Exercise prompt: Every line of the material should be output exactly as written.

Information provided:
···

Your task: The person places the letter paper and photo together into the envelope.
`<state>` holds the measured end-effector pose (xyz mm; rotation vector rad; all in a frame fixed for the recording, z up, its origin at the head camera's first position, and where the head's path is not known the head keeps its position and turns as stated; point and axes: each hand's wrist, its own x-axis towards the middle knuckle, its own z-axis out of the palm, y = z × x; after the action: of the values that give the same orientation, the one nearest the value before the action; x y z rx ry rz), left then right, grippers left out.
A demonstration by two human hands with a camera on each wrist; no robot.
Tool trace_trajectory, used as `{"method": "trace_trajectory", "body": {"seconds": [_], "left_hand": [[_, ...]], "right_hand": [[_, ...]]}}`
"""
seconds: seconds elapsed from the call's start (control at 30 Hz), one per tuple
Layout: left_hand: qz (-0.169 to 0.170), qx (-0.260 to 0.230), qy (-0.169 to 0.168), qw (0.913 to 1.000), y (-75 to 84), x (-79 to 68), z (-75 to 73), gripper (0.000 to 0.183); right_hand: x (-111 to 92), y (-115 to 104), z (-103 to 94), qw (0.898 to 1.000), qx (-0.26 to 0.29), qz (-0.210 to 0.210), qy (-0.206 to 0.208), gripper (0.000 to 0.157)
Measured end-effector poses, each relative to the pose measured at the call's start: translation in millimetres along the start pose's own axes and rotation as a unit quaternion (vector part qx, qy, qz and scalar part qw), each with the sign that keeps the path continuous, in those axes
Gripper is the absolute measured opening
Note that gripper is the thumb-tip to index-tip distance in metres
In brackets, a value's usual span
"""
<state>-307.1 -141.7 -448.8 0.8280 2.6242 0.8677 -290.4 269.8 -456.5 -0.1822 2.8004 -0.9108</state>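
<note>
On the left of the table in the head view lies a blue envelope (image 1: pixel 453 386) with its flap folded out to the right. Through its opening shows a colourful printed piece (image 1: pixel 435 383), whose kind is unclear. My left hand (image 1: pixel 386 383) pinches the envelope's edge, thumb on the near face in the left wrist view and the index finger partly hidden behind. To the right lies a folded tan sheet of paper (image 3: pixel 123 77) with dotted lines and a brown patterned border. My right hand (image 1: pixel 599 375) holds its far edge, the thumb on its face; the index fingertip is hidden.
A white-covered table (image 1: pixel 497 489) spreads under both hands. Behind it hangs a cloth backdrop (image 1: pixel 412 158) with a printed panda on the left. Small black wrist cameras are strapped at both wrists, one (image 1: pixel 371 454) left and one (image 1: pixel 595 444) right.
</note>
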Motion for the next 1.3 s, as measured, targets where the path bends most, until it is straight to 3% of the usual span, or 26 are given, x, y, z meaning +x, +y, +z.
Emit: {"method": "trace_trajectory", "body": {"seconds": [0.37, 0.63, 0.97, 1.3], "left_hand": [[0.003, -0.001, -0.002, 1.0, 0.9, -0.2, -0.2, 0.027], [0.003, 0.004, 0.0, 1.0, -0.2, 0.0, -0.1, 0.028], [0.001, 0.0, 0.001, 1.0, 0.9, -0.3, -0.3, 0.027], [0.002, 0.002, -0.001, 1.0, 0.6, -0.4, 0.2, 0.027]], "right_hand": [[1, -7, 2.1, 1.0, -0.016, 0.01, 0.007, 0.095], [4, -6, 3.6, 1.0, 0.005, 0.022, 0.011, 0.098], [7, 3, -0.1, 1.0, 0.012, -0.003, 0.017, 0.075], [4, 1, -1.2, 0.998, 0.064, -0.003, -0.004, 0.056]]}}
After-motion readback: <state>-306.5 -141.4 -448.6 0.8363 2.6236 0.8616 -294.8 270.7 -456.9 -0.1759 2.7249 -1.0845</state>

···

Answer space:
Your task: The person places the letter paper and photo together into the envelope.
`<state>` holds the measured end-effector pose (xyz mm; rotation vector rad; all in a frame fixed for the recording, z up, its origin at the head camera's first position, and where the head's path is not known the head keeps its position and turns as stated; point and axes: each hand's wrist, its own x-axis towards the middle knuckle, its own z-axis out of the palm, y = z × x; after the action: of the values that give the same orientation, the one nearest the value before the action; x y z rx ry rz), left then right, grippers left out.
A demonstration by two human hands with a camera on each wrist; no robot.
Tool trace_trajectory, used as `{"method": "trace_trajectory", "body": {"seconds": [_], "left_hand": [[_, ...]], "right_hand": [[_, ...]]}}`
"""
seconds: seconds elapsed from the call's start (control at 30 Hz), one per tuple
Layout: left_hand: qz (-0.169 to 0.170), qx (-0.260 to 0.230), qy (-0.169 to 0.168), qw (0.913 to 1.000), y (-75 to 84), x (-79 to 68), z (-75 to 73), gripper (0.000 to 0.183); right_hand: x (-111 to 92), y (-115 to 104), z (-103 to 94), qw (0.898 to 1.000), qx (-0.26 to 0.29), qz (-0.210 to 0.210), qy (-0.206 to 0.208), gripper (0.000 to 0.157)
Measured end-effector poses, each relative to the pose measured at the call's start: translation in millimetres along the start pose's own axes and rotation as a unit quaternion (vector part qx, qy, qz and scalar part qw), each with the sign that keeps the path continuous, in those axes
Gripper is the absolute measured opening
Note that gripper is the thumb-tip to index-tip distance in metres
In brackets, a value's usual span
"""
<state>-307.1 -141.7 -448.8 0.8280 2.6242 0.8677 -290.4 269.8 -456.5 -0.1822 2.8004 -0.9108</state>
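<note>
On the left of the table in the head view lies a blue envelope (image 1: pixel 453 386) with its flap folded out to the right. Through its opening shows a colourful printed piece (image 1: pixel 435 383), whose kind is unclear. My left hand (image 1: pixel 386 383) pinches the envelope's edge, thumb on the near face in the left wrist view and the index finger partly hidden behind. To the right lies a folded tan sheet of paper (image 3: pixel 123 77) with dotted lines and a brown patterned border. My right hand (image 1: pixel 599 375) holds its far edge, the thumb on its face; the index fingertip is hidden.
A white-covered table (image 1: pixel 497 489) spreads under both hands. Behind it hangs a cloth backdrop (image 1: pixel 412 158) with a printed panda on the left. Small black wrist cameras are strapped at both wrists, one (image 1: pixel 371 454) left and one (image 1: pixel 595 444) right.
</note>
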Motion for the next 1.3 s, as measured, targets where the path bends most, until it is straight to 3% of the usual span, or 26 are given, x, y, z meaning +x, +y, +z.
Emit: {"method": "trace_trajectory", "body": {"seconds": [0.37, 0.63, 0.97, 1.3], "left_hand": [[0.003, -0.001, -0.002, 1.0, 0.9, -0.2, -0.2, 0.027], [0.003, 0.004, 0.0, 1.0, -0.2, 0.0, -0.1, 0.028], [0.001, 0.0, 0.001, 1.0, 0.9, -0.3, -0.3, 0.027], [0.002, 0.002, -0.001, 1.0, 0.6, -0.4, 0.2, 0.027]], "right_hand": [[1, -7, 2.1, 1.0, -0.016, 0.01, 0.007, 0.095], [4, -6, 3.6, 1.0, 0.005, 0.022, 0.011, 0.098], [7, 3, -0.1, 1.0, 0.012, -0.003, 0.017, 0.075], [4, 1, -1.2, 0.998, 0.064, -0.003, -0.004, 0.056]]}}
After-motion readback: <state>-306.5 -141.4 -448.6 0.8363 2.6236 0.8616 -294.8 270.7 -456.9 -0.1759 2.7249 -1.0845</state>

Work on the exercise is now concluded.